A co działo się z budynkiem kościoła w Jaroszynie? W 1687 roku został on zniszczony przez powódź. Zapadła wtedy decyzja o przeniesieniu go na nowe miejsce, na wzniesieniu. Wybudowano wówczas mały, drewniany kościółek pod wezwaniem św. Wojciecha. Około 1737 roku powódź ponownie zniszczyła świątynię. 14 maja 1768 roku położony został kamień węgielny pod nowy kościół, tym razem ufundowany przez księcia Augusta Aleksandra i Marię Zofię z Sieniawskich Czartoryskich, który funkcjonuje do dnia dzisiejszego.
Kościół, wybudowany w stylu renesansu włoskiego, został poświęcony 8 lipca 1781 roku, zaś jego konsekracji dokonał biskup Sotkiewicz 7 czerwca 1895 roku.

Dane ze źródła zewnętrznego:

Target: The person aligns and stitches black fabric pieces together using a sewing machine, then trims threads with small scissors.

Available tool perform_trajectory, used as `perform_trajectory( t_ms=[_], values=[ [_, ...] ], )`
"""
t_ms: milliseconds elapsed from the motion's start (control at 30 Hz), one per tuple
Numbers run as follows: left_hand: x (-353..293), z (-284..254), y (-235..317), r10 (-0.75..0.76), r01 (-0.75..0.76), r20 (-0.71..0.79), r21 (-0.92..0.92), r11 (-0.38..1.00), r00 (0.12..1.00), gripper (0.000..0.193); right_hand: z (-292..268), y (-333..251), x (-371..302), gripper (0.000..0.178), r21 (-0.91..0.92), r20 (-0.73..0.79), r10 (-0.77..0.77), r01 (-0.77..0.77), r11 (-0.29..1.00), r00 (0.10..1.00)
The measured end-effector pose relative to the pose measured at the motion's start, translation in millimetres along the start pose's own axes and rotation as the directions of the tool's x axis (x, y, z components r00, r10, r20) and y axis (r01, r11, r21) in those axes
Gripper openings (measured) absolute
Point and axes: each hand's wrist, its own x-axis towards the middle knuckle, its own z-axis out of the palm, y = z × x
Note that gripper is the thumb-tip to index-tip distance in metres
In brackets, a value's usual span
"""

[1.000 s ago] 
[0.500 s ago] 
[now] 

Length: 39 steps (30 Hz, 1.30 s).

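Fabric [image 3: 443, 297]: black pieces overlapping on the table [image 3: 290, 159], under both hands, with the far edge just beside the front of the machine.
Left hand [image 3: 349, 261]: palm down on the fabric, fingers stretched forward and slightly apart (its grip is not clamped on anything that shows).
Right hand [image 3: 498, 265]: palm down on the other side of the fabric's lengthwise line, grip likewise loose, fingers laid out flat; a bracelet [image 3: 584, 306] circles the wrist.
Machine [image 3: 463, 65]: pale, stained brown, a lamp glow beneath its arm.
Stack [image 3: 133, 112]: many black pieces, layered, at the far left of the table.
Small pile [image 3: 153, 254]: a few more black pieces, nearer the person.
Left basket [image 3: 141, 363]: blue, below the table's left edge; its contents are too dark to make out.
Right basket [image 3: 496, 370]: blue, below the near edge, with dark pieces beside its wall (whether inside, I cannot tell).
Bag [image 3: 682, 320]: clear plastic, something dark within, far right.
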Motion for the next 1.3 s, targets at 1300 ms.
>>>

Opisane wyżej czasy dziś porosła trwała legenda, w której dominuje żywa pamięć wielkich postaci na czele z królem Bolesławem Chrobrym i jego przyjacielem św. Wojciechem. Mimo zaledwie kilkumiesięcznego pobytu w Polsce Wojciech dominuje w dziejach religijnych tamtych lat, a dziś nosi trwały tytuł patrona kraju, który to tytuł od XIII wieku dzieli jedynie z męczennikiem biskupem, świętym Stanisławem.
To ważne, że w tej trwałej legendzie jest miejsce dla najbliższych okolic późniejszych Puław.
Pochodził Wojciech (w języku łacińskim Adalbertus) z potężnego rodu czeskich Sławnikowiczów. Ojciec jego, Sławik, był księciem Libic. Młodzieniec od dzieciństwa przygotowywany był do stanu duchownego. Uzyskał, pod kierunkiem arcybiskupa Adalberta Magdeburga, wyjątkowo staranne jak na tamte czasy wykształcenie w szkole katedralnej w Magdeburgu, będącej pod specjalną opieką cesarza. Jeszcze przed ukończeniem 30-go roku życia, został w 983 r. biskupem w Pradze. Za jeden z celów swej posługi postawił sobie troskę o biednych i uwięzionych oraz reformę czeskiego kościoła i duchowieństwa. Natrafił tu na ogromne trudności. Zniechęcony udał się w 990 roku do klasztoru benedyktyńskiego św. Bonifacego i Aleksego w Rzymie. W rok później, wraz z grupą mnichów, powrócił do Pragi. Wskutek konfliktu ze społeczeństwem oraz rozdźwięków między Przemyślidami i Sławnikowicami, porzucił w 995 roku katedrę praską i udał się do klasztoru na Awentynie. Podczas pobytu w Rzymie zetknął się z cesarzem Ottonem III, uzyskał jego przyjaźń i zgodę na pracę misyjną wśród ludów pogańskich. Odwiedził Francję w pielgrzymce do grobów św. Benedykta we Fleury, św. Marcina w Tours i św. Dionizego pod Paryżem. Do Pragi powrócić nie mógł, gdyż tamtejszy książę wespół z wrogimi mu możnowładcami wymordował w Libicach całą jego rodzinę.